[[ Data supplied, beginning ]]

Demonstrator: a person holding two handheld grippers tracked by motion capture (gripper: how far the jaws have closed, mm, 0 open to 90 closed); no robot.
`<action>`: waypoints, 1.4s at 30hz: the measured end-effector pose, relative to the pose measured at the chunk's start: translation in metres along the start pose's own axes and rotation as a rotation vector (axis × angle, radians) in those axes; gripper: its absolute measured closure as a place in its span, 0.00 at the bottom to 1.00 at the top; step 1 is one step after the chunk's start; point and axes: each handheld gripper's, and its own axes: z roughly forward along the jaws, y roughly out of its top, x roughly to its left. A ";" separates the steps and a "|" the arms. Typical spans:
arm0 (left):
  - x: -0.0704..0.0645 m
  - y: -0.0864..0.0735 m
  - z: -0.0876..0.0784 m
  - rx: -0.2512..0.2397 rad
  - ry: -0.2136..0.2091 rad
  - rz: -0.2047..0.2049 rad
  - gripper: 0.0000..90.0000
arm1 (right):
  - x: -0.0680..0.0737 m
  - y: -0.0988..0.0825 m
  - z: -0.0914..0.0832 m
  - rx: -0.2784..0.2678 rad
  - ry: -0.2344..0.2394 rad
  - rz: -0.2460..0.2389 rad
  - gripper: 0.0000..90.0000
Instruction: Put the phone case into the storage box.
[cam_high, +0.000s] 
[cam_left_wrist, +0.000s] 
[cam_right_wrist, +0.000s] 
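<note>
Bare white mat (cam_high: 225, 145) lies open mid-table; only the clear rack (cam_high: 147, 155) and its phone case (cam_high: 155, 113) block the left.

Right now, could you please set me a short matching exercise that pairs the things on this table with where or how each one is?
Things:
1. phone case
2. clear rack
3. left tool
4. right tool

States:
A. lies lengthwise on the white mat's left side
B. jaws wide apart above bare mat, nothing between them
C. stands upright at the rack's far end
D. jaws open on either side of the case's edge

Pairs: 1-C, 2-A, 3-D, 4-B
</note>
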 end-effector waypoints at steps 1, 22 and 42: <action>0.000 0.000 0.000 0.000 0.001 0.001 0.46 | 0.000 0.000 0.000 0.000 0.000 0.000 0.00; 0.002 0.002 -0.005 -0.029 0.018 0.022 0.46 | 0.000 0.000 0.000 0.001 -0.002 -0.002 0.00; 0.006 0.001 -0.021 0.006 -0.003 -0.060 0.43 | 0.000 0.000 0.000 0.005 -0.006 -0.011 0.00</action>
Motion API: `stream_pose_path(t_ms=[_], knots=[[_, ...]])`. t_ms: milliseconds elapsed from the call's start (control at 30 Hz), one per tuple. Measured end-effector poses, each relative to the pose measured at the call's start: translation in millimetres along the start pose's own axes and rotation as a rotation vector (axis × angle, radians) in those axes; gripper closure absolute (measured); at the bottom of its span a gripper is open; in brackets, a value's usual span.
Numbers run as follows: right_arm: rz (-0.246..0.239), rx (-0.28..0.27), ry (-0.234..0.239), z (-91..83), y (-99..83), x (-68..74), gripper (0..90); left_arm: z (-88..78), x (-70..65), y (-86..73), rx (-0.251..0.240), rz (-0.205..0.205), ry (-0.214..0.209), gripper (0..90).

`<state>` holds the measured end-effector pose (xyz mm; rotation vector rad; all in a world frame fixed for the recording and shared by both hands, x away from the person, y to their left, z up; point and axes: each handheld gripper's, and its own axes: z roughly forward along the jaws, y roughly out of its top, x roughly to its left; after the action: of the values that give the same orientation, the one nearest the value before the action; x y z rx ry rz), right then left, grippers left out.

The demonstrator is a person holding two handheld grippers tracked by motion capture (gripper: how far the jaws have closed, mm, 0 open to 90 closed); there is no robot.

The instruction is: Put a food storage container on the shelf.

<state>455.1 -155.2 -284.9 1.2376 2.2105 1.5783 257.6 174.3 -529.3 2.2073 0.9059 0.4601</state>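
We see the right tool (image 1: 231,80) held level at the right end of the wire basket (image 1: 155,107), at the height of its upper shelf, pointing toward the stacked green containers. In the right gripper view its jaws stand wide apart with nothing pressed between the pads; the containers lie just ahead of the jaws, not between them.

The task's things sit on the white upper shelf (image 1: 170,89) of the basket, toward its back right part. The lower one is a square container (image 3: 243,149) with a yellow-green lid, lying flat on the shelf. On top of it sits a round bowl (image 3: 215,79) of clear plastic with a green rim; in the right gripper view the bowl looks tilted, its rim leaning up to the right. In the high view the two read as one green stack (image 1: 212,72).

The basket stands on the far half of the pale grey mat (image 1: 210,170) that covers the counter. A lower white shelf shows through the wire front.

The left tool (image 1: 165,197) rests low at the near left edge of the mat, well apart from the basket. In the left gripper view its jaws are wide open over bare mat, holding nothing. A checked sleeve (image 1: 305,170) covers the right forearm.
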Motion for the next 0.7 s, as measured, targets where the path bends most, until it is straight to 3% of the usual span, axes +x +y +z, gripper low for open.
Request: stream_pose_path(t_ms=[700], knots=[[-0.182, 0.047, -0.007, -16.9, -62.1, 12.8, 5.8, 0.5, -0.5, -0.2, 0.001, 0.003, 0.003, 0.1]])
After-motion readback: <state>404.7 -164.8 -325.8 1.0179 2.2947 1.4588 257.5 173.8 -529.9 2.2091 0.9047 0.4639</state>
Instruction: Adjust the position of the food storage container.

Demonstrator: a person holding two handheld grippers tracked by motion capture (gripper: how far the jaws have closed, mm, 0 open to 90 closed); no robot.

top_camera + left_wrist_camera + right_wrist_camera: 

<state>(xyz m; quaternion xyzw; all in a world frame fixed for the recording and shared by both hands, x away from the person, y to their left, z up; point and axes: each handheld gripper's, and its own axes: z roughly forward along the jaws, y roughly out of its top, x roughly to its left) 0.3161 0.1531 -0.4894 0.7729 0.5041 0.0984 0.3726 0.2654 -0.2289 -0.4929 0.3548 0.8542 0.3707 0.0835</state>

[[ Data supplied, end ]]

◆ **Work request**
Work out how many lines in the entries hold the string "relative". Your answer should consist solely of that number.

◆ **Exercise solution**
2